**** DATA BLOCK ****

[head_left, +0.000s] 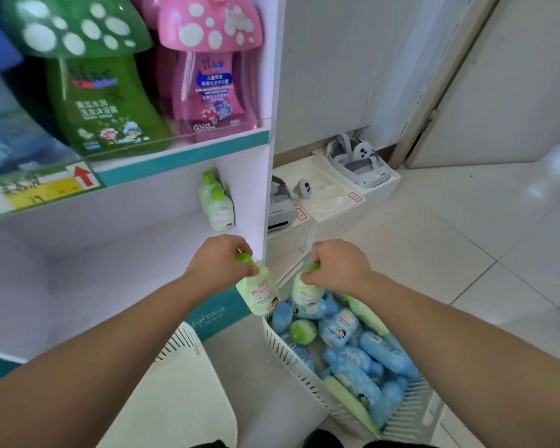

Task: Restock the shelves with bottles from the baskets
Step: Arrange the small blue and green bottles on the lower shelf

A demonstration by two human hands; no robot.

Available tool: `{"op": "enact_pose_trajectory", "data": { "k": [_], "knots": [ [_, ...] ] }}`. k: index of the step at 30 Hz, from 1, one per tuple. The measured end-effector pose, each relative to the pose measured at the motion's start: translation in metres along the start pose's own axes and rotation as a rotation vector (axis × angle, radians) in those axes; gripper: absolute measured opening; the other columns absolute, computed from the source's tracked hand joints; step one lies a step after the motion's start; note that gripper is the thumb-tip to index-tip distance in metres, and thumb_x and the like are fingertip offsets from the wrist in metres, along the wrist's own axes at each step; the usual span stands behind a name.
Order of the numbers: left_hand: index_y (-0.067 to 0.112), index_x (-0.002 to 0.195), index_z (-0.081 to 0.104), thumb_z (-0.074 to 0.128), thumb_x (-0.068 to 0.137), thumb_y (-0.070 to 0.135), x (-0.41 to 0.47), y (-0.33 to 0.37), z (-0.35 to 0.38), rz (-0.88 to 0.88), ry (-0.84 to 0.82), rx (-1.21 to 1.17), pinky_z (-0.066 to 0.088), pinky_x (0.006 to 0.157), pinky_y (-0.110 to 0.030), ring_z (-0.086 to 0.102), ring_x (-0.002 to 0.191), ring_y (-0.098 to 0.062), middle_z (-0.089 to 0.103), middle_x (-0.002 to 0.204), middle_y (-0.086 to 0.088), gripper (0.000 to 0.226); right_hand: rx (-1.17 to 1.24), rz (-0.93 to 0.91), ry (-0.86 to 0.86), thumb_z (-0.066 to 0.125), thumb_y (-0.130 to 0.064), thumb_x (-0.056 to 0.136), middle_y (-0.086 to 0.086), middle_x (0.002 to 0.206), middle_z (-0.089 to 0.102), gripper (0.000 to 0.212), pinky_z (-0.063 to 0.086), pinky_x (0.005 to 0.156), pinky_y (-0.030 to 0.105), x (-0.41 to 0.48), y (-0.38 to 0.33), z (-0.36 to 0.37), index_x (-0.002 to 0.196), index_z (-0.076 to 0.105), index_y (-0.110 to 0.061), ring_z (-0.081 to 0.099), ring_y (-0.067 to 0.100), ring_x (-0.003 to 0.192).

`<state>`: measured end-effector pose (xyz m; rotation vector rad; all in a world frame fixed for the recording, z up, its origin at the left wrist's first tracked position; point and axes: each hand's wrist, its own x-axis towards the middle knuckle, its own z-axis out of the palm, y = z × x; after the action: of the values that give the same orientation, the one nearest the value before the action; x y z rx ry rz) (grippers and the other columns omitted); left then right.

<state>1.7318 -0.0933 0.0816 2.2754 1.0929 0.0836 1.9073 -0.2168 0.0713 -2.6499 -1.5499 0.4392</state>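
Bottles hang cap-up, one in each fist: the left hand pinches a green bottle nearest the lower shelf (up and leftward), while the right hand grips another green bottle over the basket.
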Motion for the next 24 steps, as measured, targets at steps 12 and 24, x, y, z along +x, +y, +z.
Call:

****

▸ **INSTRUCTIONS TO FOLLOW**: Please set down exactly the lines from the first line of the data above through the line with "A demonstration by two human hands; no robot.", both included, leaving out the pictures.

▸ **RESPONSE**:
[head_left, +0.000s] 

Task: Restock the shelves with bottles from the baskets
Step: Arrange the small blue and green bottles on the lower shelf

A demonstration by two human hands; no robot.

There is nothing further to this answer.